Back to All Concepts
Distributed SystemsAlgorithmsConsensusSystem DesignPro

Raft Consensus Algorithm

A comprehensive guide to Raft, the consensus algorithm powering Etcd, Consul, and Kubernetes. Leader election, log replication, safety guarantees, and production deployment patterns.

Raft: Understandable Distributed Consensus

Raft is a consensus algorithm designed as an alternative to Paxos. It was specifically designed to be understandable. It is the foundation of modern distributed systems like Etcd (Kubernetes), Consul, and CockroachDB.

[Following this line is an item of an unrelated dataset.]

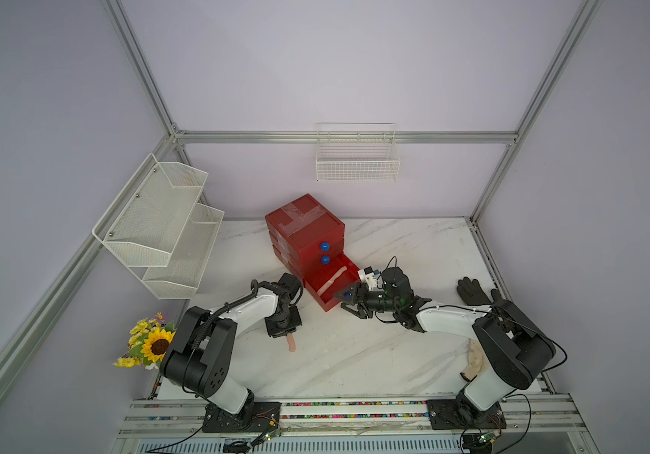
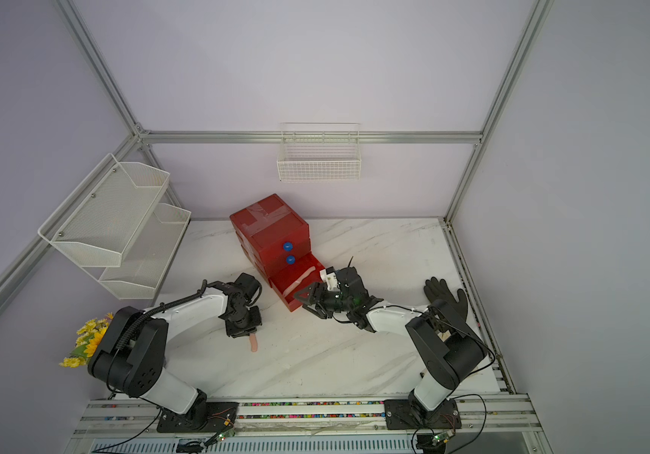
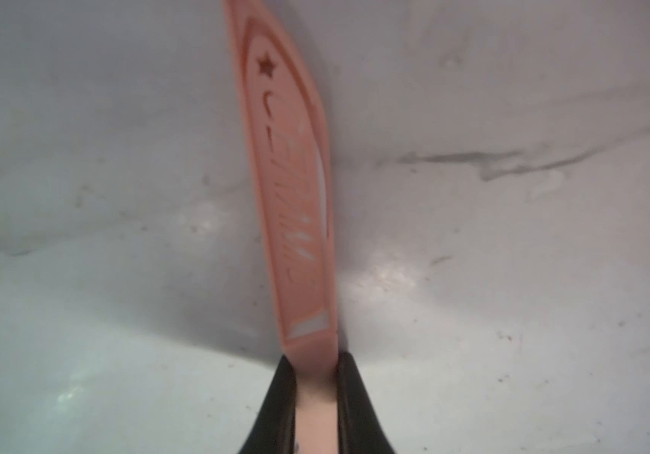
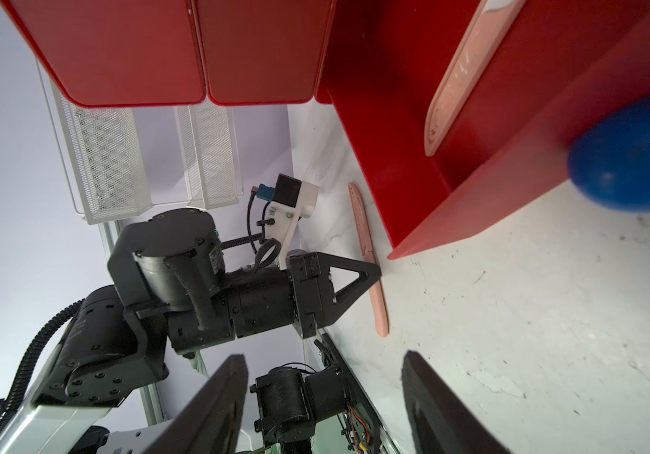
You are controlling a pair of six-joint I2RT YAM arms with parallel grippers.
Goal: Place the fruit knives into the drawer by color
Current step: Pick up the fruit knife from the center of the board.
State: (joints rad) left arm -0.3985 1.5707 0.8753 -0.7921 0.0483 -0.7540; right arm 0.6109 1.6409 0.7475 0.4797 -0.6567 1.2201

1. The Problem: State Machine Replication

Imagine you have a single server storing x=5. If it crashes, data is lost. To survive crashes, we need multiple servers (Replicas). If we have 3 servers (S1, S2, S3), they must all execute the same commands in the same order.

Consensus is the process of agreeing on one result among a group of participants.

2. Node States

At any given time, each server is in one of three states:

  1. Follower: Passive. Issues no requests but responds to requests from leaders and candidates.
  2. Candidate: Active. Used to elect a new leader.
  3. Leader: Active. Handles all client requests and replicates entries to followers.

3. Leader Election

Raft uses a heartbeat mechanism to trigger elections.

  1. Heartbeats: The Leader sends empty AppendEntries RPCs (heartbeats) to all Followers periodically (e.g., every 50ms).
  2. Election Timeout: Each Follower has a randomized timeout (e.g., 150ms - 300ms). If it doesn't hear from a Leader within this time, it assumes the Leader is dead.

The Election Process

  1. Follower increments its currentTerm.
  2. Transitions to Candidate state.
  3. Votes for itself.
  4. Sends RequestVote RPCs to all other servers.

Winning

A Candidate wins if it receives votes from a majority of the cluster (N/2 + 1).

Why Randomization Works

Randomized timeouts (150-300ms) prevent split votes:

Bad Scenario (Fixed Timeout):

  • All 5 nodes timeout at exactly 150ms
  • All 5 become candidates simultaneously
  • Each votes for itself (1 vote each)
  • Nobody wins → Retry forever

Good Scenario (Random Timeout):

  • Node A times out at 153ms (becomes candidate first)
  • Nodes B, C, D, E still followers
  • A sends RequestVote to everyone
  • B, C, D vote for A (A wins with 4/5 votes)
  • E's timeout is interrupted by A becoming leader

Election Algorithm Details

python
class RaftNode:
    def __init__(self):
        self.state = "FOLLOWER"
        self.current_term = 0
        self.voted_for = None
        self.election_timeout = random.randint(150, 300)  # milliseconds
    
    def start_election(self):
        # 1. Increment term
        self.current_term += 1
        
        # 2. Transition to candidate
        self.state = "CANDIDATE"
        
        # 3. Vote for self
        self.voted_for = self.id
        votes_received = 1
        
        # 4. Send RequestVote to all peers
        for peer in self.peers:
            response = peer.request_vote({
                "term": self.current_term,
                "candidate_id": self.id,
                "last_log_index": len(self.log),
                "last_log_term": self.log[-1].term if self.log else 0
            })
            
            if response.vote_granted:
                votes_received += 1
        
        # 5. Check if won
        if votes_received > len(self.peers) / 2:
            self.become_leader()
Click to expand code...

4. Log Replication

Once a Leader is elected, it services client requests. Client sends command SET x=5.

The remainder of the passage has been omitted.